There are certain well-recognized rules applicable to the situation presented. An owner or person claiming an interest in property not abutting upon streets or alleys proposed to be vacated by action of the city council is not entitled to recover damages unless he has sustained an injury different in kind, and not merely in degree, from that suffered by the public at large, and the fact that such property owner may have to go a more roundabout way to reach certain points does not constitute an injury different in kind from that sustained by the general public, but is one of degree only. See, Enders v. Friday, 78 Neb. 510, 111 N.W. 140; Lee v. City of McCook, 82 Neb. 26, 116 N.W. 955; Van Valkenberg v. Rutherford, 92 Neb. 803, 139 N.W. 652; Burkley v. City of Omaha, 102 Neb. 308, 167 N.W. 72; Hanson v. City of Omaha, 157 Neb. 403, 59 N.W.2d 622; Fougeron v. County of Seward, 174 Neb. 753, 119 N.W.2d 298.

An abutting landowner does not have a vested interest in the flow of traffic past his premises and any damage sustained because of the diversion of traffic is not compensable. See Painter v. State Dept. of Roads, 177 Neb. 905, 131 N.W.2d 587.

A property owner may not recover damages for the obstruction of a street or highway unless he has sustained an injury different in kind, and not merely in degree, from that suffered by the public at large. See, Fougeron v. County of Seward, supra; Michelsen v. Dwyer, 158 Neb. 427, 63 N.W.2d 513; Schroder v. City of Lincoln, 155 Neb. 599, 52 N.W.2d 808.
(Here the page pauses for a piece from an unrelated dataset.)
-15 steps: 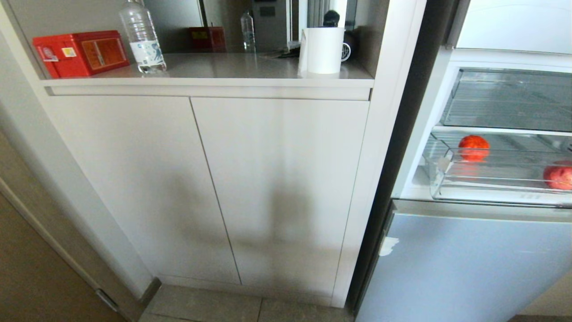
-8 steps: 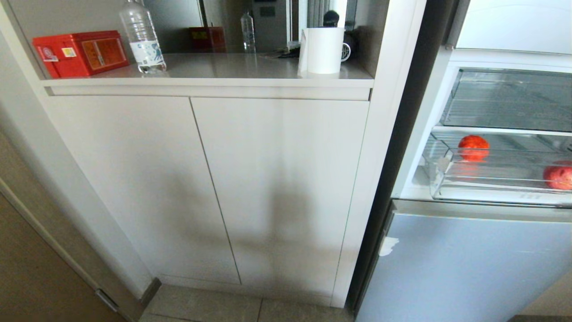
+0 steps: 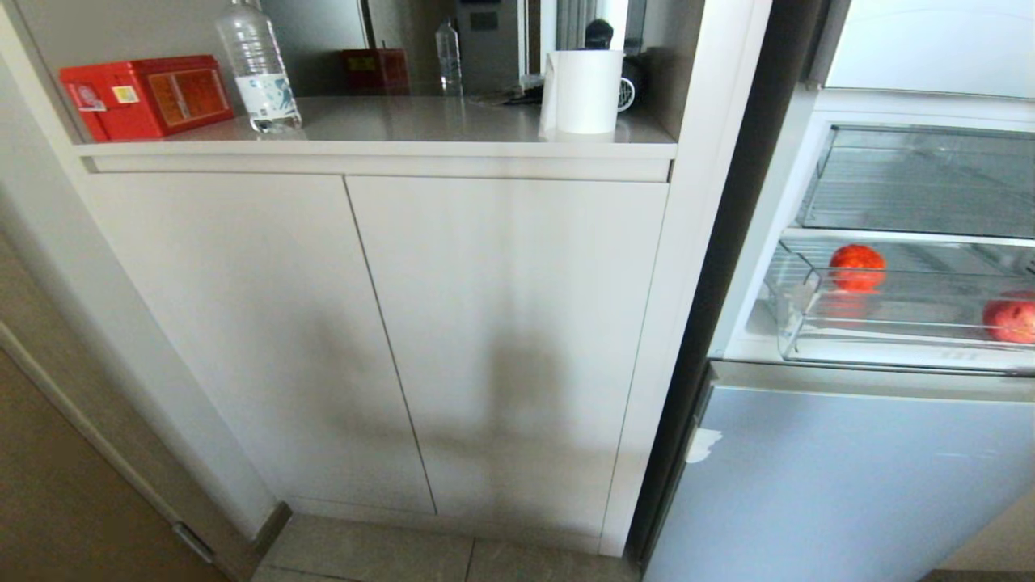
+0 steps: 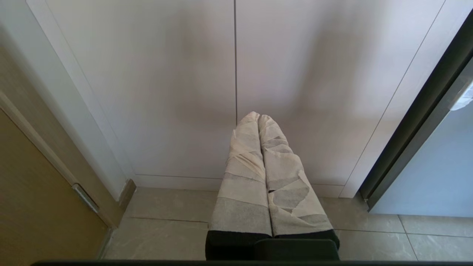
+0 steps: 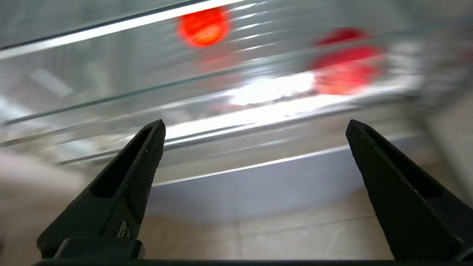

Plaintiff, at all times, notwithstanding the temporary obstruction of Fourteenth Street and the partial relocation of Avery Avenue, was provided with reasonable access to its business site both by its employees and the general public. Although for a short period, while Fourteenth Street was obstructed and Avery Avenue was being relocated and rebuilt, direct access to the south and west was somewhat restricted and traffic was temporarily diverted to a more roundabout way, such inconvenience as plaintiff sustained was not different in kind from that sustained by the general public, but was one merely of degree. It, therefore, appears that the action of the trial court was correct and should be affirmed.